После минутного колебания папаша Планта сказал:
— Я вручил вам, господин Лекок, свою жизнь, посему могу доверить и честь. Зная вас, не сомневаюсь, что в любых обстоятельствах…
— Даю слово, что буду молчать.
— В таком случае — слушайте. В день, когда я застиг Тремореля у Лоранс, я решил увериться в том, что до тех пор лишь подозревал. Я вскрыл пакет Соврези.
— И не воспользовались им?
— Я был в ужасе от того, что злоупотребил доверием покойного. И потом, разве вправе я был похитить возможность отомстить у несчастного, который только ради этой мести позволил себя убить?
— Однако вы передали пакет госпоже де Треморель.

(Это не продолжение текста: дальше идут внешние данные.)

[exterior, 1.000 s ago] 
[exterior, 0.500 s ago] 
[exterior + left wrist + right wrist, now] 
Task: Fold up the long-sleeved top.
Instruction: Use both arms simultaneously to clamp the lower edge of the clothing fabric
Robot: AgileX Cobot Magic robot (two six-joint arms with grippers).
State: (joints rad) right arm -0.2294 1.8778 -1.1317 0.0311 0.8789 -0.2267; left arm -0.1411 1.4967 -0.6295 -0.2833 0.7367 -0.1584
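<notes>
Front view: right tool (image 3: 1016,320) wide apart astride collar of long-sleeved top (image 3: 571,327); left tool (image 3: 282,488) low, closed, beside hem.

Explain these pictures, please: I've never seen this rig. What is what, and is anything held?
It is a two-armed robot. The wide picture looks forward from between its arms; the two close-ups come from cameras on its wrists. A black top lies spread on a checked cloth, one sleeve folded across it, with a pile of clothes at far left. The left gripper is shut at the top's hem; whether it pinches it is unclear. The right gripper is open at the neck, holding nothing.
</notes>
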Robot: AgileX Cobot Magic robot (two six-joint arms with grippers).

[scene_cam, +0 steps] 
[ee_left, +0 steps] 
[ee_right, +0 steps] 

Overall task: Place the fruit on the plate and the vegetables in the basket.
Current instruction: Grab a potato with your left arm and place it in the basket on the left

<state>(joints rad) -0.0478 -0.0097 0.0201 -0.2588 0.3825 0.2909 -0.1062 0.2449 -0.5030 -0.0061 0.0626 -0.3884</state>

— Верно, но у Берты было какое-то неясное предчувствие ожидавшей ее участи. Недели за две до убийства она пришла ко мне и отдала рукопись покойного мужа, которую собственноручно дополнила. Она попросила, чтобы в случае, если она умрет насильственной смертью, я взломал печати и прочел написанное.
— Так почему же вы молчали, господин мировой судья? Почему предоставили мне искать истину вслепую, наугад…
— Я люблю Лоранс, господин Лекок, и если бы я выдал Тремореля, между мной и Лоранс легла бы пропасть.
Сыщик молча поклонился.
«Ах, черт! — думал он. — До чего хитер этот орсивальский мировой судья, он и мне в хитрости не уступит! Ну что ж, он мне по сердцу, так почему бы и не помочь ему немного, хоть он рассчитывает не на такую помощь…»
Папаше Планта не терпелось услышать от Лекока, что за единственное и почти надежное средство он нашел, чтобы не довести дело до суда и спасти Лоранс. Однако он не смел подступиться к сыщику с расспросами.
Сыщик облокотился на письменный стол и смотрел куда-то в пространство. В руке он сжимал карандаш и машинально чертил на бумаге какие-то фантастические узоры.